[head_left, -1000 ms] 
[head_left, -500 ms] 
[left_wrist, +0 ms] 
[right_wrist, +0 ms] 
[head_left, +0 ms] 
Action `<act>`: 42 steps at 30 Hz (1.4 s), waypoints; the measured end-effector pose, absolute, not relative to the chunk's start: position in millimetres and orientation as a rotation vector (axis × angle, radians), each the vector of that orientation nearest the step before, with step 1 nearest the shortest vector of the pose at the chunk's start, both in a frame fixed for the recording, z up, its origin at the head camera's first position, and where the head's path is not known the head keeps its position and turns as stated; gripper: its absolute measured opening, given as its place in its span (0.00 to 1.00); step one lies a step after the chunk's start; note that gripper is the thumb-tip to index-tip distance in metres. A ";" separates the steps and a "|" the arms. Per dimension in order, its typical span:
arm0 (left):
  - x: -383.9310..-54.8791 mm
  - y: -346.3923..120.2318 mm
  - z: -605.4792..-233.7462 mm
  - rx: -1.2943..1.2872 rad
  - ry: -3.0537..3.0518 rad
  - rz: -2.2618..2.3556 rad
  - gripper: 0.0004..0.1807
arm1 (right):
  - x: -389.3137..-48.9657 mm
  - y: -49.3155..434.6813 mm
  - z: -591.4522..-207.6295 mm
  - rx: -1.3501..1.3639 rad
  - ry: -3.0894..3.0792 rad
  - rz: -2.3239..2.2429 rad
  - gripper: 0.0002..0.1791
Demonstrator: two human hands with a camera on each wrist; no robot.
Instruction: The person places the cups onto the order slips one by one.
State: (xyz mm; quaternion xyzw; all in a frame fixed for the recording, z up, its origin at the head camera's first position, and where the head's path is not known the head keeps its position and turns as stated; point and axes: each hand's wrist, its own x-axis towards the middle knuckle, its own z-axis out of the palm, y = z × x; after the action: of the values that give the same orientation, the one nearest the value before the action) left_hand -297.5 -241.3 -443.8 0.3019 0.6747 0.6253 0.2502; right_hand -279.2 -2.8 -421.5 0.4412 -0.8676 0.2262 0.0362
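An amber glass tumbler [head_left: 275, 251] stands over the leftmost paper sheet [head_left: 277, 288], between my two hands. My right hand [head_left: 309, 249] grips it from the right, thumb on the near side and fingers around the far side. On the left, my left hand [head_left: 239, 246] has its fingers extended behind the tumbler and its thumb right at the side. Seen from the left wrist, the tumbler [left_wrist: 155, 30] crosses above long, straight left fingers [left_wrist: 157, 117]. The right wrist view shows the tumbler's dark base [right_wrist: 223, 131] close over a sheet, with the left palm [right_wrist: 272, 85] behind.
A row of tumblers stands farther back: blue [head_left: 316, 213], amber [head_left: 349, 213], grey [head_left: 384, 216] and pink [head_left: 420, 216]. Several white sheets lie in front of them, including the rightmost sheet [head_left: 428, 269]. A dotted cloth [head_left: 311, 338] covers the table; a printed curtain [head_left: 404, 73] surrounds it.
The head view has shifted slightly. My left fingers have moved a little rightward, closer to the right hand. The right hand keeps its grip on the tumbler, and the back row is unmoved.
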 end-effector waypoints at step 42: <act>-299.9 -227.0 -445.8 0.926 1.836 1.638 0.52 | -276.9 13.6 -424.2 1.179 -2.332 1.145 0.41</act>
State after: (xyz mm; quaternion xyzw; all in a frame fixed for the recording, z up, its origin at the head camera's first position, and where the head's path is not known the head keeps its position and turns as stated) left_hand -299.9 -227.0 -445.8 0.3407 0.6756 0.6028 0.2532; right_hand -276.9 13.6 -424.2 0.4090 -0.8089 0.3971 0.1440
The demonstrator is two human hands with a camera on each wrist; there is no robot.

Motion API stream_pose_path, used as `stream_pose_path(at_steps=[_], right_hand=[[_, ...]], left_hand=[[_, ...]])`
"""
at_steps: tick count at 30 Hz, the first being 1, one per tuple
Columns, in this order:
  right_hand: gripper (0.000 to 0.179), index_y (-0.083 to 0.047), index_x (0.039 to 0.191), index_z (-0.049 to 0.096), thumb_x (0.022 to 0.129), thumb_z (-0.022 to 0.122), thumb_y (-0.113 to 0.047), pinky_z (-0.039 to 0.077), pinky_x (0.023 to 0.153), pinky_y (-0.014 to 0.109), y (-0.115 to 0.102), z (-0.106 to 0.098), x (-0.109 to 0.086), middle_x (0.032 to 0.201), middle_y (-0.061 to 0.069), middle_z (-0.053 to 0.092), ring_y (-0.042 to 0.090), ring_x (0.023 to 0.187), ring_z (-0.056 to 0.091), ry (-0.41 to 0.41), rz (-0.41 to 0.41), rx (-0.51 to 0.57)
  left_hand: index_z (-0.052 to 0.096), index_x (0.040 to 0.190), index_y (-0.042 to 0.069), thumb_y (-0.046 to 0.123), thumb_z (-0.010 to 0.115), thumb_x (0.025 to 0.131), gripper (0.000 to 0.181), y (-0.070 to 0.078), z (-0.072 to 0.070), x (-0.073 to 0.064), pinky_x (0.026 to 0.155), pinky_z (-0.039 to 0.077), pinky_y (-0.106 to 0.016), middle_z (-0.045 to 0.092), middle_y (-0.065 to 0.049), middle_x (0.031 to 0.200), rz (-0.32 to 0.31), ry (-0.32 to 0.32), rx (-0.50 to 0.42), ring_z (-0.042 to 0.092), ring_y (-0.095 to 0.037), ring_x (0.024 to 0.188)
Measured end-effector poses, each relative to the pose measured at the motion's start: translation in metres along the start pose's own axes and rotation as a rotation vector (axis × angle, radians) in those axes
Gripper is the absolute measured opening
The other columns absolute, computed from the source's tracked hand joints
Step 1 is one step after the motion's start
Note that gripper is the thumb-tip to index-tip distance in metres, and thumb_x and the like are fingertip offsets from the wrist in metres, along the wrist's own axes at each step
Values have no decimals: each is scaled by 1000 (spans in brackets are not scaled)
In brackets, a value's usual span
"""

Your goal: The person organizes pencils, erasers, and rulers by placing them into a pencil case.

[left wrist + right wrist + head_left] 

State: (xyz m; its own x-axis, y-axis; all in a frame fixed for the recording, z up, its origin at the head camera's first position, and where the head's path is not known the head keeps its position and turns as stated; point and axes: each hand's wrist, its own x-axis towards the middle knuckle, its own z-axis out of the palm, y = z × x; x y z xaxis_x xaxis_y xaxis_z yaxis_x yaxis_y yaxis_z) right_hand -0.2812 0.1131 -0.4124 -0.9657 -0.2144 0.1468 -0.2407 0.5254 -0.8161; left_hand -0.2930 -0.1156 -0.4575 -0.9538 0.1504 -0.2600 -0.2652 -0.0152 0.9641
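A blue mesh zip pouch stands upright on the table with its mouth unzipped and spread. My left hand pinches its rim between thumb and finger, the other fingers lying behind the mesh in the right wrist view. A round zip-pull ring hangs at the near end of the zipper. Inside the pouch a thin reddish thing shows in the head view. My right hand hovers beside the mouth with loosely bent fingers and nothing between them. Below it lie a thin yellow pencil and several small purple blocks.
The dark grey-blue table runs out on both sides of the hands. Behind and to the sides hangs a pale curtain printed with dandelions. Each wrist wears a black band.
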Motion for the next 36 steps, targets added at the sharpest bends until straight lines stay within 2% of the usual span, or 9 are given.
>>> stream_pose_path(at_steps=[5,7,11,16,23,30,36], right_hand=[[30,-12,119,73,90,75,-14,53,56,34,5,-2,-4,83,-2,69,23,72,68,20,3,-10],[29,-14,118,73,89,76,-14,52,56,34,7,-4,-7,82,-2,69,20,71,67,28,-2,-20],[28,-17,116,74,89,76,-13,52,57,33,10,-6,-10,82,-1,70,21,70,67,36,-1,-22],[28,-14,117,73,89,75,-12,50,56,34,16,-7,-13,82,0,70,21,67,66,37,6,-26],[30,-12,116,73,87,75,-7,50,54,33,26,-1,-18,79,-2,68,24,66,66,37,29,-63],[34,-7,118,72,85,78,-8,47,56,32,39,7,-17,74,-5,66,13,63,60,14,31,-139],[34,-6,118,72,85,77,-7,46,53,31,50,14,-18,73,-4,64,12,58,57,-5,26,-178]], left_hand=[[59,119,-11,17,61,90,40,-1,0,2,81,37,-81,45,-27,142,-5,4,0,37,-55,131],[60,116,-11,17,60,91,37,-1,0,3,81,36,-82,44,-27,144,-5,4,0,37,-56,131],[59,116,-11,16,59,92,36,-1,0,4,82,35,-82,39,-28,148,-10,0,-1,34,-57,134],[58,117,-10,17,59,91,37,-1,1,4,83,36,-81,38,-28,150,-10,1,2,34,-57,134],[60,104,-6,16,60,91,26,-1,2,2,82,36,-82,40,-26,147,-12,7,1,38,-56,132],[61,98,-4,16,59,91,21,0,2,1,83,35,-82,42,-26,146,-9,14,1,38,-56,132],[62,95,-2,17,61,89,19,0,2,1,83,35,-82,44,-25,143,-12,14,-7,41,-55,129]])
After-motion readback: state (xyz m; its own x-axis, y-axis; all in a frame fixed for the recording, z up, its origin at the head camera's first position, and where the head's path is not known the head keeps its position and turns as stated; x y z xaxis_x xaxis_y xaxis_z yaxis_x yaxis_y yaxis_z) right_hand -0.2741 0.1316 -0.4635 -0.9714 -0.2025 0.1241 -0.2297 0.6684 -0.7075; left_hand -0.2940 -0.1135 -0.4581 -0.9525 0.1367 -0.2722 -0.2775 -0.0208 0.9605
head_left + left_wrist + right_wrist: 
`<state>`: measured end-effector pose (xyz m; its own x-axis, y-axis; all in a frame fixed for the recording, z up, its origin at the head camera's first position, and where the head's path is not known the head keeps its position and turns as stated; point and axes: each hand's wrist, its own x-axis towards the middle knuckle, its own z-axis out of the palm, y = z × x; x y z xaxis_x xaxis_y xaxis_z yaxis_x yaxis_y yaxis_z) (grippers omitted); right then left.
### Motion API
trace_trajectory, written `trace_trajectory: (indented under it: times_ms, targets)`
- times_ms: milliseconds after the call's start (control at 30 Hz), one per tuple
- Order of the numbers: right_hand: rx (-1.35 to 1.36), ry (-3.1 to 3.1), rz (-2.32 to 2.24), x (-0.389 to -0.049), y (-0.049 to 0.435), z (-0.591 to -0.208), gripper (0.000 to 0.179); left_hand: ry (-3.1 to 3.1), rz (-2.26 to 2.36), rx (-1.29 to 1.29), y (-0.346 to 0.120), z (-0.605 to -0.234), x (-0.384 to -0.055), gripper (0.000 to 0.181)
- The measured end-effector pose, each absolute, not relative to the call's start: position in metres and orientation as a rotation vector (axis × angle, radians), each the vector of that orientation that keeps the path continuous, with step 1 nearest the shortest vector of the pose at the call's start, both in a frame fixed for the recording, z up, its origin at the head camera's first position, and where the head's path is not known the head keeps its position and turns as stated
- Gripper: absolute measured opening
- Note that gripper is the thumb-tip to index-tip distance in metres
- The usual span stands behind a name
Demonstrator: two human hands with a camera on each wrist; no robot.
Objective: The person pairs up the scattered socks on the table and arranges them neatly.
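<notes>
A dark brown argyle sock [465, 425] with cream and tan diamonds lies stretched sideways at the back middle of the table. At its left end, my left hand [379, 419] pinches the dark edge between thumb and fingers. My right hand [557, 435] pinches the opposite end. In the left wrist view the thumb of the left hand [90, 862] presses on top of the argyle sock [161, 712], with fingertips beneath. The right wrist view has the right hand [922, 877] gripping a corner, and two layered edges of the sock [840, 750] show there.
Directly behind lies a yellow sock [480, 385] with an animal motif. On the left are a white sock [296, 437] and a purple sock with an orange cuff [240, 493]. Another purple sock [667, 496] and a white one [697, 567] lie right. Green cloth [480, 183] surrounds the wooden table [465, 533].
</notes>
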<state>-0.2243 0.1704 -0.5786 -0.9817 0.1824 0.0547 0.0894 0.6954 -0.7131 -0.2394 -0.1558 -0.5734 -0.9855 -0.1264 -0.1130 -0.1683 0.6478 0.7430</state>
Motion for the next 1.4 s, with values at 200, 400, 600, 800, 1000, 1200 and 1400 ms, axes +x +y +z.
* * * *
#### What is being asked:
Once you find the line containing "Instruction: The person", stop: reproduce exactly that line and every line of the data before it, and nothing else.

#### Exercise result:
[head_left, -1000 ms] 
[head_left, -500 ms] 
[left_wrist, +0 ms] 
[right_wrist, +0 ms] 
[head_left, +0 ms] 
Action `<act>`: 42 steps at 30 Hz (1.4 s), waypoints; the measured end-effector pose, absolute, not relative to the chunk's start: position in millimetres and orientation as a rotation vector (axis × angle, radians), each the vector of that orientation nearest the step before, with step 1 nearest the shortest vector of the pose at the chunk's start, both in a frame fixed for the recording, z up, its origin at the head camera's first position, and where the head's path is not known the head keeps its position and turns as stated; gripper: its absolute measured opening, given as its place in its span (0.00 to 1.00); step one lies a step after the chunk's start; note that gripper is the thumb-tip to index-tip distance in metres. A ";" separates the steps and a "|" the arms. Per dimension in order, its typical span:
arm0 (left):
  - x: -383.9310..-54.8791 mm
  - y: -346.3923..120.2318 mm
  - z: -605.4792..-233.7462 mm
  - rx: -1.2943..1.2872 rad
  - ry: -3.0537..3.0518 rad
  - rz: -2.2618..2.3556 rad
  - gripper: 0.0004..0.1807
arm1 (right):
  - x: -389.3137..-48.9657 mm
  - y: -49.3155..434.6813 mm
  - z: -591.4522..-207.6295 mm
  - rx: -1.3501..1.3639 rad
  - ry: -3.0894..3.0792 rad
  - rz: -2.3239..2.2429 rad
  - gripper: 0.0002..0.1791
Demonstrator: two human hands with a camera on each wrist; no robot.
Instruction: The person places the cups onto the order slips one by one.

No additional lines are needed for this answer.